Implementation of GRIP began in the beginning of 2003. In the fall of 2003 an initial version of GRIP was tested for three weeks at the surgical ICU without nurses or doctors following its recommendations. Nurse feedback indicated that this test version's user interface was insufficiently intuitive. In November 2004 the final version of GRIP, including the improved user interface as described in the methods, was deployed. First it was monitored for 6 weeks, while the regular paper protocol was still followed. In the next two weeks we started following GRIP's recommendations, gradually increasing its usage bed-by-bed. From January 2005 on, insulin therapy of patients on all beds was determined by GRIP. During the first weeks of deployment a number of small changes to solve trivial problems were needed. Thereafter, two major problems have occurred. First, the computer running GRIP experienced a sudden complete hard-disk crash in April 2005, losing all data. Using our automatic daily backup, the system was up and running again within 6 hours, with less than 24 hours data loss, which was easily reentered into GRIP from the charts. The second problem was the transition to daylight savings time. This was handled correctly by GRIP, but unfortunately the central hospital system only picked up the correct time later during the next day. Before the central system was adjusted to the proper time, all measurements appeared to GRIP one hour later than they actually were. Apart from inconvenience to the nurses, these problems caused no misleading recommendations or dangerous situations. Currently, the system has been running without interruption for over 3 months without any change, maintenance, crash or other problem.
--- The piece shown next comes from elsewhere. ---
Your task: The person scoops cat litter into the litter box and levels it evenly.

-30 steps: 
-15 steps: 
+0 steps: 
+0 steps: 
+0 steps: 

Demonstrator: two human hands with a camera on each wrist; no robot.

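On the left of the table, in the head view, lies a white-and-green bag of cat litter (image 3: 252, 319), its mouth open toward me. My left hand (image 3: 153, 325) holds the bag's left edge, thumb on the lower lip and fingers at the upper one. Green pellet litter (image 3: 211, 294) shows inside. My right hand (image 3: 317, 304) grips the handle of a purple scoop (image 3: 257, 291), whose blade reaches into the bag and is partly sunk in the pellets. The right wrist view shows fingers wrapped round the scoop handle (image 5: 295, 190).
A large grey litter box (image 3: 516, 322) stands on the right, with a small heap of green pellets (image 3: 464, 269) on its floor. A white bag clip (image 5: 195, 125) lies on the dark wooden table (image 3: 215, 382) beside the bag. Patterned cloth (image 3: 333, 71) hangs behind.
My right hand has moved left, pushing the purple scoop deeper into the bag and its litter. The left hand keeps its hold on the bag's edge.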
A number of other problems have occurred, all external to GRIP, which would have affected a paper protocol equally as much as it affected GRIP. These included measurements that failed to be included in the central hospital database and malfunction of the point-of-care analyzer. After these problems were resolved and GRIP started receiving correct data again, its recommendations could immediately be followed, because GRIP ignored the erroneous data.

Training of nurses

Basic data entry in GRIP proved to be very straightforward. Only data entry of events that happened in the past was not completely obvious. During the first 2 month observation period, residents were asked to perform data entry and as no recommendations were used, they could experiment and save any questions until the lead programmer (MV) was present at the ICU. When real use of GRIP by nurses was initiated, almost all residents knew how to work with GRIP and could provide explanation to nurses. The staff intensivist (MN) involved in the design of GRIP also provided explanation when asked. No special meetings for training had to be scheduled.

Safety and efficiency

During the 4-month period from January 1st to May 1st, 2005, 179 patients were treated at our ICU, for a total of 957 patient-days. Patient characteristics are shown in table 2. Severe hypoglycemia (< 2.2 mmol/L) occurred once in one patient (0.6 %). Analysis revealed that this was caused by a human error involving accidentally increasing the rate of the insulin pump. Mild hypoglycemia (< 3.5 mmol/L) occurred in 20 patients (11.2 %). 109 out of 179 patients stayed longer than one day at the ICU. Data regarding hyperglycemia in these patients is presented in table 3. Glucose levels met the target range for more than three-quarters of the time in 66 patients (61 %). The glucose sampling frequency was less than 6 times a day in 76 patients (70 %). The median hyperglycemic index indicates that the median patient had a time-weighted glucose level of 6.9 mmol/L. The maximum insulin dose of 10 units/hour was needed in 5 patients (5 %). At the time of maximum insulin infusion, the glucose values of these patients were 8.3, 8.8, 9.3, 14.9 and 17.6 mmol/L. Figure 5 shows median and interquartile range of glucose levels during the first 48 hours of ICU stay.

Table 2.

Patient characteristics

N 179
Age 62 (51 to 72)
Male sex 109 (61 %)
Reason of admission
 Abdominal surgery 87 (49 %)
 Vascular surgery 24 (13 %)
 Trauma 17 (9.5 %)
 Liver transplant 14 (7.8 %)
 Miscellaneous 37 (21 %)
APACHE II 14 (11 to 19)
History of diabetes 26 (14.5 %)
Length of stay at the ICU (days) 1.6 (0.8 to 4.7)
Mortality at the ICU 19 (10.6 %)
Hospital mortality 26 (14.5 %)

Patient characteristics of all patients treated from January 1st to May 1st, 2005.

Table 3.

Glycemic control

Time from admission to first glucose (hours) 0.7 (0.3 to 2.7)
Admission glucose (mmol/L) 8.1 (6.1 to 10.5)
Time to first glucose < 7.5 mmol/L (hours) 5.7 (1.2 to 11.4)
Glucose change in the first 24 hours (mmol/L) -1.2 (-3.9 to +1.4)
Glucose level after 24 hours (mmol/L) 6.7 (6.0 to 7.5)
Fraction of time with glucose between 4 and 7.5 mmol/L 78 % (66 % to 88 %)
Hyperglycemic index (mmol/L) 0.96 (0.68 to 1.37)
Number of glucose samples per day 4.9 (4.2 to 6.2)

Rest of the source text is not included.